**WORK TASK:**
When a line in the listing contains the string "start", pick it out and copy it.

**RAW DATA:**
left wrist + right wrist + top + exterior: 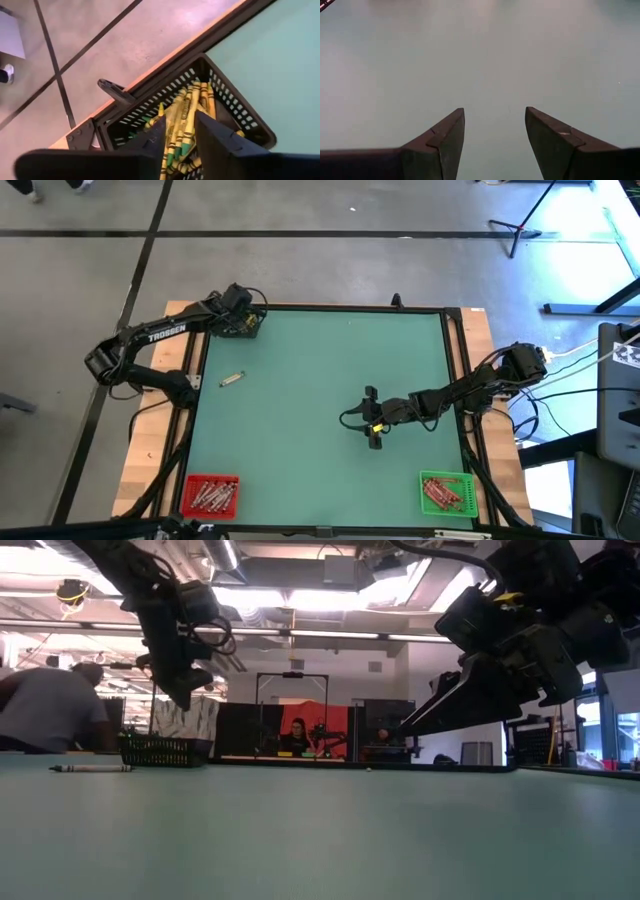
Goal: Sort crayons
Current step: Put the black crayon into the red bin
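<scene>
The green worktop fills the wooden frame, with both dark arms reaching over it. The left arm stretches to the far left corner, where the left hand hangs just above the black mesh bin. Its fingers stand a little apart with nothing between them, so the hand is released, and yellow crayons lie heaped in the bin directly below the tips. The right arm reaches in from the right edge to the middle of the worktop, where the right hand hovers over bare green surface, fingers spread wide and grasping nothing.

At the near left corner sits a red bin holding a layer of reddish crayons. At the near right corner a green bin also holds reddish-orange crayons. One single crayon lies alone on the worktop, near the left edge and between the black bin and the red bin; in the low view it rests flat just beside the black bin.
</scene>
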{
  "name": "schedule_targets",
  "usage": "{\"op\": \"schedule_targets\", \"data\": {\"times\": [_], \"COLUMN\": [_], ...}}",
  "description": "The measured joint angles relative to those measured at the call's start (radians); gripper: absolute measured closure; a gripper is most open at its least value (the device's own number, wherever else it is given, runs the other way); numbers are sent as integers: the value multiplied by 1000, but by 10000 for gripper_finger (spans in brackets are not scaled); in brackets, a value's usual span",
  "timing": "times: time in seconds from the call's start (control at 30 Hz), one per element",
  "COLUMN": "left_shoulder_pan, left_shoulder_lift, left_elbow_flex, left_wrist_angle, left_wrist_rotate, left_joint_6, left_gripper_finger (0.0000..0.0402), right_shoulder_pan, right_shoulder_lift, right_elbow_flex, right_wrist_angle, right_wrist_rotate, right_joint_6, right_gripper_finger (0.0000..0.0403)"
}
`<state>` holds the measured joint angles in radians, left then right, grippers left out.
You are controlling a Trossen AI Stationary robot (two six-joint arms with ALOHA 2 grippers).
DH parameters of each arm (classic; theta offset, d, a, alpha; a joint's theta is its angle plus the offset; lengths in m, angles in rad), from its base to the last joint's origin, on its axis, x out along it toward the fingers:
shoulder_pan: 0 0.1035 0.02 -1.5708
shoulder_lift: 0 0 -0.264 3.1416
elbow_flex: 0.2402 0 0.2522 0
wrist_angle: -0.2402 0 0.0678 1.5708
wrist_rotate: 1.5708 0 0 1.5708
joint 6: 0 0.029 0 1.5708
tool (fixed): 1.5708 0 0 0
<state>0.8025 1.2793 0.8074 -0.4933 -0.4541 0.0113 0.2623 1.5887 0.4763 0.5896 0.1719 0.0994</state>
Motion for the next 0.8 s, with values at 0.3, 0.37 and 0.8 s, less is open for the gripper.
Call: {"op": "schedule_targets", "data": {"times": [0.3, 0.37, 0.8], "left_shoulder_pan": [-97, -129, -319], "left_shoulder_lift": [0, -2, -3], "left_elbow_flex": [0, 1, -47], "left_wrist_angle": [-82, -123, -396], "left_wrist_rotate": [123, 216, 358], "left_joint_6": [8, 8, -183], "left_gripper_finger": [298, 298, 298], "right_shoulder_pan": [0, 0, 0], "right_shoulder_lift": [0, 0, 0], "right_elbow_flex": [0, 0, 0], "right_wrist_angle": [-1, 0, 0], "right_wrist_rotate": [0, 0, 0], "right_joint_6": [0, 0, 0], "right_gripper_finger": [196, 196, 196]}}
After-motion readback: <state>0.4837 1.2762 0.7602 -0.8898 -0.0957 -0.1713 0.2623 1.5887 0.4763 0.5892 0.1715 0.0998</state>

**TASK RESPONSE:**
  "description": "The measured joint angles relative to those measured at the call's start (radians); gripper: absolute measured closure; a gripper is most open at its least value (the device's own number, wherever else it is given, runs the other way); numbers are sent as integers: the value multiplied by 1000, but by 10000 for gripper_finger (spans in brackets are not scaled); in brackets, a value's usual span",
  "timing": "times: time in seconds from the call's start (control at 30 Hz), one per element",

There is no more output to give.